Le village existe à cause de ce qu’il y a au-dessus. La Reserva Nacional Mocho-Choshuenco commence après un court trajet sur une route accidentée, et en hiver, ceci devient l’un des seuls endroits du District des Lacs où l’on peut faire du ski de randonnée sans remontées mécaniques — on monte, on descend en ski, on remonte, avec des vues sur Panguipulli et Neltume tout du long. En été, le même terrain devient une longue et satisfaisante randonnée vers le sommet, à travers une forêt de lengas qui cède la place à des éboulis volcaniques puis à de la glace permanente. Je n’avais ni l’équipement ni le temps pour atteindre le sommet, et je le regrette légèrement depuis.

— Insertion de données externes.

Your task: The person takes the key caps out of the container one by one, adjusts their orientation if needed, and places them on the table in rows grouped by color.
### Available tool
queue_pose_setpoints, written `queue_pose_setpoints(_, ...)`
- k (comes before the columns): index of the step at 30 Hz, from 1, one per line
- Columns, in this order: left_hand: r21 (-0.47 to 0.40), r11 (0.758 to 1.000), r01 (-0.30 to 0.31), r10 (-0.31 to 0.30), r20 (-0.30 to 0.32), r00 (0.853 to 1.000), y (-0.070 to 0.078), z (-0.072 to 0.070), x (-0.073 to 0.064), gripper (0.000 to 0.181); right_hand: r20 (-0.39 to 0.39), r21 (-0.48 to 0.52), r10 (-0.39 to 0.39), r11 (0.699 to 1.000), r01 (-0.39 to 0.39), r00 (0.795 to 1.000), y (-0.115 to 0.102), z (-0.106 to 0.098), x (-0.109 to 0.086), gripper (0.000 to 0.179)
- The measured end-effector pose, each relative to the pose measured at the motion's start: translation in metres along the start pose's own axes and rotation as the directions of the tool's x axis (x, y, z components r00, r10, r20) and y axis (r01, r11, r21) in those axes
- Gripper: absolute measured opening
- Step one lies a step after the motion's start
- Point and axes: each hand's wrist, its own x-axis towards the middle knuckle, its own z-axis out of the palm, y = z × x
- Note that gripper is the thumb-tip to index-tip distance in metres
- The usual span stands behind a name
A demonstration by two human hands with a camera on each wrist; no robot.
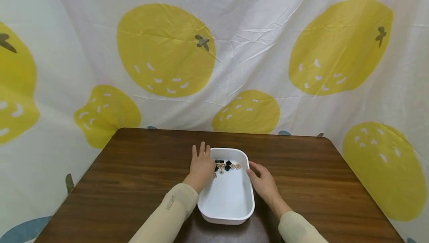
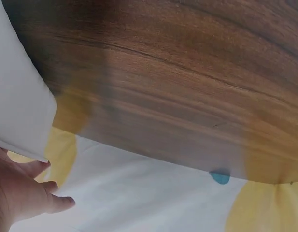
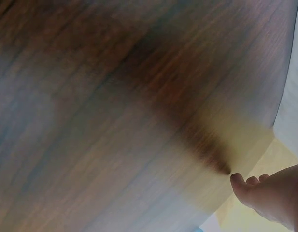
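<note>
A white rectangular tray (image 1: 231, 202) with rounded corners rests on the table. Inside it, toward the far end, lie several small black square pieces (image 1: 228, 163) and light brown patterned ones (image 1: 238, 166), too small to identify. My left hand (image 1: 202, 167) reaches over the left rim, its fingers straight and spread. It hides part of the rim and some pieces; its thumb cannot be seen. Against the right wall of the tray rests my right hand (image 1: 264, 184), with thumb and forefinger at the rim. Loosely bent fingers (image 3: 238, 183) show in the right wrist view.
The dark brown wooden table (image 1: 147, 161) extends on both sides of the tray. Behind it and along the sides hangs a white cloth (image 1: 248, 49) printed with yellow lemons.
</note>
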Motion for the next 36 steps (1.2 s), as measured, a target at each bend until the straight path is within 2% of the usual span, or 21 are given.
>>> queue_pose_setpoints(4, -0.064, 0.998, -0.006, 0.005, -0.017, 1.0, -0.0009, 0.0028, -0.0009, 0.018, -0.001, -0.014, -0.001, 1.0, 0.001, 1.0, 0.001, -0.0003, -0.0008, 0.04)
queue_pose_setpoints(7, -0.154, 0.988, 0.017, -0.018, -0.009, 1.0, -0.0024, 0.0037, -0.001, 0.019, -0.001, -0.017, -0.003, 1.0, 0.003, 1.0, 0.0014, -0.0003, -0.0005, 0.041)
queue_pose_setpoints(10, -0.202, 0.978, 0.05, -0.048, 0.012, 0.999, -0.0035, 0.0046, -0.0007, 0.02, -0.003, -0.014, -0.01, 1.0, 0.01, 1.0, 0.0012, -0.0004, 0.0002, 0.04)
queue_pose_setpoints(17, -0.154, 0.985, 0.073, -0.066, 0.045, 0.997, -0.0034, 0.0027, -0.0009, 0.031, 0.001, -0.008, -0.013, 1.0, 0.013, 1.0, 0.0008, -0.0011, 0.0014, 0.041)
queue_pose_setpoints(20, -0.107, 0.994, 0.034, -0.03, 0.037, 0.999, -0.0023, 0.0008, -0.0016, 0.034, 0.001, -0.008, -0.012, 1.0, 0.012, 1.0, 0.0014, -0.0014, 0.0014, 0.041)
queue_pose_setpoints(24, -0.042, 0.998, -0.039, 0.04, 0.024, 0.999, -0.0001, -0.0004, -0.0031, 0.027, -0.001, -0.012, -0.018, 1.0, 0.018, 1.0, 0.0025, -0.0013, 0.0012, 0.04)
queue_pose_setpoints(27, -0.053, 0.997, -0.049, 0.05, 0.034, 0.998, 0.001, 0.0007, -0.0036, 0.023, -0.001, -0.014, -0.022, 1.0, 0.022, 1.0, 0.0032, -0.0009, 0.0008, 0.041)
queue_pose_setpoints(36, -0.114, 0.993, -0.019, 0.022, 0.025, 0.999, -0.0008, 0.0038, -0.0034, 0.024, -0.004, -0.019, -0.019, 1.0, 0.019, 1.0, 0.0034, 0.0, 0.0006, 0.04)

Les deux sommets enneigés du volcan Mocho-Choshuenco vus depuis la plage de sable noir de Choshuenco

Ce que j’ai fait à la place était plus simple et, à sa manière, tout aussi bon : j’ai nagé. Le lac ici est glacialement froid même en janvier, mais le sable volcanique noir retient la chaleur du soleil, et il y a un plaisir particulier à s’allonger sur du sable chaud à côté d’une eau assez froide pour vous couper le souffle. Un pêcheur réparant ses filets à proximité m’a raconté, avec cette façon posée de parler qu’ont les gens qui n’ont vraiment nulle part ailleurs où être, que son grand-père avait pêché ce même tronçon de rive. Rien de tout cela ne m’a surpris. Choshuenco donne l’impression d’un endroit que le temps a oublié de mettre à jour.

Un bateau de pêche en bois tiré sur la plage de sable volcanique noir de Choshuenco avec le Lago Panguipulli derrière

Quand y aller : De juillet à septembre pour le ski de randonnée sur le Mocho-Choshuenco, si vous avez l’expérience et l’équipement nécessaires. De décembre à février pour le lac, la plage, et de longues journées chaudes avec presque aucun autre voyageur autour.